In their heyday, Sir Paul McCartney and his The Beatles co-member John Lennon were the most successful songwriting duo ever to grace popular music.
But perhaps as famous are the stories of their strained professional relationship and faltering friendship.
However, in speaking recently with The Radio Times, Sir Paul himself has denied that he and John Lennon were 'rivals', as popular lore holds.
'Oh, he was on drugs, wasn't he? This is the trouble with history, with journalism,' McCartney reportedly said to a question about controversial comments Lennon made after The Beatles split in 1970.
'John said so much crap that he later said he hadn't meant. It's bulls***,' McCartney added.
Sir Paul went on to explain that Lennon's image was "seriously flawed" because Lennon was not actually a hard-edged cynic, as most people believed.

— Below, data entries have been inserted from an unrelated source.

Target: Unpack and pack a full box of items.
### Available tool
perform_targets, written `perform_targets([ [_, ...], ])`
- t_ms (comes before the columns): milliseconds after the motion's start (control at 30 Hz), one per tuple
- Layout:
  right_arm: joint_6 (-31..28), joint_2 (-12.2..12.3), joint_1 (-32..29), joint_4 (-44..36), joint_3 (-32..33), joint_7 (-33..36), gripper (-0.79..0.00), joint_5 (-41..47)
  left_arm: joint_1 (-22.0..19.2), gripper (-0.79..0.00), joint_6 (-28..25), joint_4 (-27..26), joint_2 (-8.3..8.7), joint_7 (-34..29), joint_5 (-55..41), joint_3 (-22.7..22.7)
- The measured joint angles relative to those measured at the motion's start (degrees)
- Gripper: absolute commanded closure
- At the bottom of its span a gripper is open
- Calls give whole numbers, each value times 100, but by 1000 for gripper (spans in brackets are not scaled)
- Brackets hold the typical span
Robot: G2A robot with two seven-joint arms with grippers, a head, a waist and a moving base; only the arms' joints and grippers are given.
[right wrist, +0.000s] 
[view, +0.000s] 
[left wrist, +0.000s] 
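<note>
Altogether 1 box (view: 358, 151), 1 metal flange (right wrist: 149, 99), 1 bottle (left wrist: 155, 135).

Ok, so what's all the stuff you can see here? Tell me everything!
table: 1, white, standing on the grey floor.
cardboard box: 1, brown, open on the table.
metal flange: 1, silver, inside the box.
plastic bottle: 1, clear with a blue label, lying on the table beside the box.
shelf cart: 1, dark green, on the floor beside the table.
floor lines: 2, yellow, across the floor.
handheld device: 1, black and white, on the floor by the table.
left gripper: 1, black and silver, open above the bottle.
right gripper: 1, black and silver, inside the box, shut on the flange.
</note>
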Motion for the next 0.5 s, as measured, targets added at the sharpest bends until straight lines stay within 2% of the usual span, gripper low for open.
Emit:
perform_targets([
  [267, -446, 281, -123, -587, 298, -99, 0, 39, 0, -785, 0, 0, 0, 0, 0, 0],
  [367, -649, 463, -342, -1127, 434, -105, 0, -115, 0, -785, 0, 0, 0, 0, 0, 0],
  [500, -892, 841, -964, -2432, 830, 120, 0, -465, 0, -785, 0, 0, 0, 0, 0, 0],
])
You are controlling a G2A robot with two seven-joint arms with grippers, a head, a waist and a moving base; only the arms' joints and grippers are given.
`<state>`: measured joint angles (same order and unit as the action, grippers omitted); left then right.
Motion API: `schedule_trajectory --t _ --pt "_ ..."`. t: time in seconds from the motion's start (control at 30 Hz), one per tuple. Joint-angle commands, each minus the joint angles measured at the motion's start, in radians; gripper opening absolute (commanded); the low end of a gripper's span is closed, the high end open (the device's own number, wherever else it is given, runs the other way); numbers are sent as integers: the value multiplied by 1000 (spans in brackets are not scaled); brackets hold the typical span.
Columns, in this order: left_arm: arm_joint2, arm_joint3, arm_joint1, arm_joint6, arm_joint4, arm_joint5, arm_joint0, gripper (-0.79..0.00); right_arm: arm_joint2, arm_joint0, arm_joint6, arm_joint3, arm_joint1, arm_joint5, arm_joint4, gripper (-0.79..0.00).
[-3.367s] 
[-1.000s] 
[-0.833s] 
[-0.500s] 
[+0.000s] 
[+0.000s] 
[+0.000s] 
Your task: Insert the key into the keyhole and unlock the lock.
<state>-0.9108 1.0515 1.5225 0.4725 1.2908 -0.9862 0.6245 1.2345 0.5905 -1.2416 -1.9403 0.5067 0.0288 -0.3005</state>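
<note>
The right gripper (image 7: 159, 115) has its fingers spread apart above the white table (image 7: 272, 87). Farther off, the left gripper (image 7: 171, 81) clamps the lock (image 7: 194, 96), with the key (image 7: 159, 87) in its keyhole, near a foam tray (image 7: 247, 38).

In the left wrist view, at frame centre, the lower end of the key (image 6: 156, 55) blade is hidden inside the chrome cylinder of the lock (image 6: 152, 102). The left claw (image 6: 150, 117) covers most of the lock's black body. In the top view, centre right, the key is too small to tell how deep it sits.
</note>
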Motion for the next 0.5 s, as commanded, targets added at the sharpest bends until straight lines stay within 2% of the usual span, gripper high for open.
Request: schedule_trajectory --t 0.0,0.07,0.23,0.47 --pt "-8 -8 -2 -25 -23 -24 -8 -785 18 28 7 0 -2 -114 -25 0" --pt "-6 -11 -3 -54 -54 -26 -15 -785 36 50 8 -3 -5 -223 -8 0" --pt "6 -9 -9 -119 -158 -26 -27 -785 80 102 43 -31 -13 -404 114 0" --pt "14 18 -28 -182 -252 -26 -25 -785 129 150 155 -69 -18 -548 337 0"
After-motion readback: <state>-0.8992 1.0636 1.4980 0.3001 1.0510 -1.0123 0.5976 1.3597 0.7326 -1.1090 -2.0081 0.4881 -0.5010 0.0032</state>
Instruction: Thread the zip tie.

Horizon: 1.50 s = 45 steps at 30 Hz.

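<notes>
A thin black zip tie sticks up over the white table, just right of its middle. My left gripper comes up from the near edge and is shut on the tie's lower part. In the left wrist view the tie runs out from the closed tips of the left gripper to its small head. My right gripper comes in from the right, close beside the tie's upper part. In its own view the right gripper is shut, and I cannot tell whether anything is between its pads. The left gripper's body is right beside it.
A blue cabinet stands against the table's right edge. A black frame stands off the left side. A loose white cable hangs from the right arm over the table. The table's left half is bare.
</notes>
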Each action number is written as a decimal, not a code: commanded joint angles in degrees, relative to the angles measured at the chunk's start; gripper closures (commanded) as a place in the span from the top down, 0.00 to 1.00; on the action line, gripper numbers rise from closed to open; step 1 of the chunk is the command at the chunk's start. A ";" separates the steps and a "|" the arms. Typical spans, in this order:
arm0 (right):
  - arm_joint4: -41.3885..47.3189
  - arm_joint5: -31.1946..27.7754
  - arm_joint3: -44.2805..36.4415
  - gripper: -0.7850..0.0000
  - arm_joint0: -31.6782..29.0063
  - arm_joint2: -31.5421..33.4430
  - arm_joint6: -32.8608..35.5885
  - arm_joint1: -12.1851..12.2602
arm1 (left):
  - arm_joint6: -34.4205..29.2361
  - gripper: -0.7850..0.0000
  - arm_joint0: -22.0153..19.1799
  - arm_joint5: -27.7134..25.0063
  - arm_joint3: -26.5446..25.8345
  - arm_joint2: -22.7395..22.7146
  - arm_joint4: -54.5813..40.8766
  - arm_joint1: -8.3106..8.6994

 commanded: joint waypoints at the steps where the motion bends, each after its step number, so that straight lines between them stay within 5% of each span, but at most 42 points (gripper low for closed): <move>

'He was a very soft-centred guy and we had a lot more in common than people think. Whatever bad things John said about me, he would also slip his glasses down to the end of his nose and say, 'I love you'. That's really what I hold on to. That's what I believe. The rest is showing off,'' he said.
And, finally, he disclosed how the pair came together to form of the best-known and most successful writing partnerships in history.
He said: 'The actual reason John and I started writing in earnest was because we'd be at a gig and the bands on before us would play songs we were about to do.'
The Beatles had split up in 1970.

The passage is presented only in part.